What problems I've created? I don't think your branch use Tree.py of UmitPlugin.
>
>>
>>> Any file being changed that has its own branch should first be changed
>>> in the branch, tested if the change is substantial, and only then
>>> merged into trunk. If this is not going to happen, just delete the
>>> branch and let the trunk be a mess.
>>
>> The change in this case was minimum so no worry about testing, it was
>> only a stupid fix.
>
> Doesn't matter, really.
>
>> And, yes, for me it's better to delete the merged
>> branches.
>
> Your branch is not one that applies to "delete the branch" part of my
> phrase. It uses umitCore and umitGUI files and it is inevitable that
> sometime you will be touching these files, and your own umitPlugin
> depends on it so it is all a reason to keep the branch around.
>
>>
>>> I'm almost forgetting about email's title: "Defining rules for comitting"
>>> We should set some rules for using umit's repository now that there a
>>> couple of branches, some of them merged into trunk.
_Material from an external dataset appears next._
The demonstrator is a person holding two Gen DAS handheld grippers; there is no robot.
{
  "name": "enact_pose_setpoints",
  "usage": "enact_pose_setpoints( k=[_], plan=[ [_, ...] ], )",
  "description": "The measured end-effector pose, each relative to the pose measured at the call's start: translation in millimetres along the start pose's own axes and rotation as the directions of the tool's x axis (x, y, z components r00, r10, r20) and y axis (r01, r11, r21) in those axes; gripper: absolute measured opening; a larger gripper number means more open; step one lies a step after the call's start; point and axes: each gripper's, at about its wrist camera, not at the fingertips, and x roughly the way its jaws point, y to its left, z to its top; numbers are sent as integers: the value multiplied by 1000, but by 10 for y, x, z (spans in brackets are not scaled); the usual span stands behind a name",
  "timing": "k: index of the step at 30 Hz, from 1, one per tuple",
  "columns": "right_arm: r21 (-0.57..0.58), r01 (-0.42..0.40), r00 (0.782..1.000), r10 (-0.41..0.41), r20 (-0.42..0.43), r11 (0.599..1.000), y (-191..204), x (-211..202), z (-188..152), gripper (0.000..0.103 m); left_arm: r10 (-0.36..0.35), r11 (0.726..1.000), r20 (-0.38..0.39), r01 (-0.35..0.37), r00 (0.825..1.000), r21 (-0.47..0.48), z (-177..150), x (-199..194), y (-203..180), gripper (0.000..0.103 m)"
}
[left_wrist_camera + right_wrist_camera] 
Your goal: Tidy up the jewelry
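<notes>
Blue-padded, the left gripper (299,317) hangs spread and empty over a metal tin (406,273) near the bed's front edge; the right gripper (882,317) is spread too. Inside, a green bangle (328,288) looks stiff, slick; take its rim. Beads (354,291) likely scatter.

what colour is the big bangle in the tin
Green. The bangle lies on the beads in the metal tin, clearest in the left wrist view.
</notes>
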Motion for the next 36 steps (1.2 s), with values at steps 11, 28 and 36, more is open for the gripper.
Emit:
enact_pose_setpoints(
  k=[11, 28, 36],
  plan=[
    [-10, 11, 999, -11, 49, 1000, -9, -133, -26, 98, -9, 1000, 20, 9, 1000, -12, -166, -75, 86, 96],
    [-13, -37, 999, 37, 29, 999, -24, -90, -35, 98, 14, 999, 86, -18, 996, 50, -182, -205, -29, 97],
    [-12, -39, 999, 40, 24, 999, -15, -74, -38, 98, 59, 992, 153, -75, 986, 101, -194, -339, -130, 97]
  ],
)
I will not be
>>> trying to make your life harder, on the contrary.
>>> These are the rules that come to my mind right now:
>>>
>>> 1. Initialize svnmerge on your branch;
>>> 2. Initialize svnmerge from the trunk to your branch if you are
>>> planning to merge your branch into trunk, or if the branch has already
>>> been merged;
>>> 3. If you are planning to change something:
>>>     i) If the thing has a branch for it, change the thing that lives
>>> in the branch
>>>    ii) If the thing is trunk-specific, then just change it
>>> 4. If you are planning to commit something:
>>>     i) if the thing has a branch for it, the commit should be done in
>>> the branch
>>>    ii) if the thing is trunk-specific, then there should be a ticket
>>> in the trac *
>>>   iii) if you are merging something into trunk, use svnmerge and then
>>> use the generated commit msg file to commit
>>>
>>> * There could be exceptions on this.
>>>
>>> Initially it will be a pain to use svnmerge, at least it was in my
>>> branch, because it will mark up to the last trunk commit as already
>>> integrated in your branch (or from the trunk to your branch). When
>>> creating new branches we should enforce these rules if the branch has
>>> any interest in being merged into the trunk, and everything will be
>>> easier.
>>> So in the case of my branch, it has been around 1 year since I did
>>> something on it, and about 10 months since I (manually) merged changes
>>> from the trunk to it, so there were a lot of new changes to be merged.
>>> What I did was block (using svnmerge) the revisions I didn't want
>>> based on: branch creation and merges that were already manually merged
>>> (this one was what caused some trouble), the rest of the changes were
>>> merged and solved conflicts manually where necessary. Now that it has
>>> svnmerge with proper revisions merged and blocked, it gets much easier
>>> to manage changes from the trunk, and after I merge it into trunk it
>>> will also get very easy to sync changes from my branch to the trunk.
>>>
>>> I hope you consider using something as noted,
>>>
>>
>> I prefer to use svn merge command without blocking anything and not
>> dirty repo logs.
>
> You have never used svnmerge, have you ? Given the start of your email
> where you mention git, I will take it is as "no, I haven't".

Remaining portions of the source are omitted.